Highway in Quebec, Canada

Route 217 is a provincial highway located in the Montérégie region of Quebec south of Montreal. It runs from Montée Guay in Saint-Bernard-de-Lacolle and ends in La Prairie at the junctions of Route 104 and Autoroute 30. It serves in part as a service route for Autoroute 15 until Saint-Philippe and, where it runs along the Saint-Jacques River, and serves as a service route for Autoroute 30 until La Prairie and its northeastern terminus at Route 104.

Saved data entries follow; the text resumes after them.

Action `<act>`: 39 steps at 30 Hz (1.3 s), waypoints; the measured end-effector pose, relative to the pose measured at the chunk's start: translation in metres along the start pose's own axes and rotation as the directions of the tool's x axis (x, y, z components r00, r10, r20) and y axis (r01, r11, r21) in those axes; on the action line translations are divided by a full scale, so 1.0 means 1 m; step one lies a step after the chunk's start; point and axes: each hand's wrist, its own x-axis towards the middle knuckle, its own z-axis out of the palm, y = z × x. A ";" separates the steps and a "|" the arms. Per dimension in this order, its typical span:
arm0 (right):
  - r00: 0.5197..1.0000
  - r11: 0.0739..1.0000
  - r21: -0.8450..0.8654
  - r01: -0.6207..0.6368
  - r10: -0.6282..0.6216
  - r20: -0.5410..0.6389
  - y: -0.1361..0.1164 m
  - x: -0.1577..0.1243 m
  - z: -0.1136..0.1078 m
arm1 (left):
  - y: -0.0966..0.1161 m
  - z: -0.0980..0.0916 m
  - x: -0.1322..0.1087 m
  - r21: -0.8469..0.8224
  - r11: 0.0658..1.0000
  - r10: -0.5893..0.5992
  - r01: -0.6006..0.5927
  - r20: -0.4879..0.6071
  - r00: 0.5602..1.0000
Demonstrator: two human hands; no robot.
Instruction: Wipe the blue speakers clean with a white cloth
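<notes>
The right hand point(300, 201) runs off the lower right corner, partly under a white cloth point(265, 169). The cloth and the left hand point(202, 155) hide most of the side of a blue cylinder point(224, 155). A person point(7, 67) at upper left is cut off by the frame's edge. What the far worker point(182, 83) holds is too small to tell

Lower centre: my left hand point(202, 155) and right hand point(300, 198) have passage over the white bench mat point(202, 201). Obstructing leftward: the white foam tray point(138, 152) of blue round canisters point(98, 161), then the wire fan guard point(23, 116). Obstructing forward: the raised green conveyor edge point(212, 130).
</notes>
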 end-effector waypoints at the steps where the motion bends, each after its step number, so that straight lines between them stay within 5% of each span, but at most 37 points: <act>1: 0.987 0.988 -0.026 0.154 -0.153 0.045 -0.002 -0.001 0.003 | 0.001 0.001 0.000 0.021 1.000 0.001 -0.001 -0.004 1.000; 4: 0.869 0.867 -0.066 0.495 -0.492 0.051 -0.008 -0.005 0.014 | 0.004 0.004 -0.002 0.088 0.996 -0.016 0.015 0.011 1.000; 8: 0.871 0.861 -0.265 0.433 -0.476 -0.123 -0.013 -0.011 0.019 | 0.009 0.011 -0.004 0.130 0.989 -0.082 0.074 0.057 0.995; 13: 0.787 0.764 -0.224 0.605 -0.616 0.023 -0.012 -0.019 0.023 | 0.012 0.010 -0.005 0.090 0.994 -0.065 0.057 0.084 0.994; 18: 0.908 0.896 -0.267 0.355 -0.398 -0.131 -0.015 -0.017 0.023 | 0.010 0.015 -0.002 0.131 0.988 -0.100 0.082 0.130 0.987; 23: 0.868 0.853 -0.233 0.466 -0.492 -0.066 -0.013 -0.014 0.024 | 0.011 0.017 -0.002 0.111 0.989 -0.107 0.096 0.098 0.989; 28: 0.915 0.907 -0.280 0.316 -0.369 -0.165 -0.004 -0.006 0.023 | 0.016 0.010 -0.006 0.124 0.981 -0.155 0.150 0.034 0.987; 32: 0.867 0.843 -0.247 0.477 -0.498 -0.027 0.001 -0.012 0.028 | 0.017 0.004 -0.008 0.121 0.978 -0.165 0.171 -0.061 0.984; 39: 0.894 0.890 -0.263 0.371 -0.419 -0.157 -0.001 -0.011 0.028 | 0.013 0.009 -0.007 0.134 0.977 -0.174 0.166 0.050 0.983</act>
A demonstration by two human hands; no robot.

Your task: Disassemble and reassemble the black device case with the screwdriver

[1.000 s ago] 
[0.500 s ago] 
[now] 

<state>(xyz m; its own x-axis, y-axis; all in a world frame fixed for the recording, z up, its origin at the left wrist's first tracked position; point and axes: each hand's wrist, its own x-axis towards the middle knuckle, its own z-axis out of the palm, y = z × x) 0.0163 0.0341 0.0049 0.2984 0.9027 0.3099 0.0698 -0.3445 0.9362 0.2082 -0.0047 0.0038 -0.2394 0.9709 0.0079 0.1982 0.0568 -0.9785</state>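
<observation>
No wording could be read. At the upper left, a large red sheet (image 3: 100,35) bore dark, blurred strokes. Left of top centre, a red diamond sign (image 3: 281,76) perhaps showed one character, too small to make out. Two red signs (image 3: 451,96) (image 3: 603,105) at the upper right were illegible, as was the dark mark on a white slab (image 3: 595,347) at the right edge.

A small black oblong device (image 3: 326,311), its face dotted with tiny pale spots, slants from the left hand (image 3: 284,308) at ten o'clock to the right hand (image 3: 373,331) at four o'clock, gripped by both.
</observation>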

Route 217 previously extended south from Montée Guay to the Canada–US border, connecting with Meridian Road at Champlain, New York. However, this port of entry closed around 1950, with the Canada border station later dismantled and the US border station converted into offices for the United States Department of Agriculture. This 1.2 km segment remained part of Route 217 (and its pre-1970s predecessor, Route 9A) as recent as 2005, but in recent years has been truncated at Montée Guay.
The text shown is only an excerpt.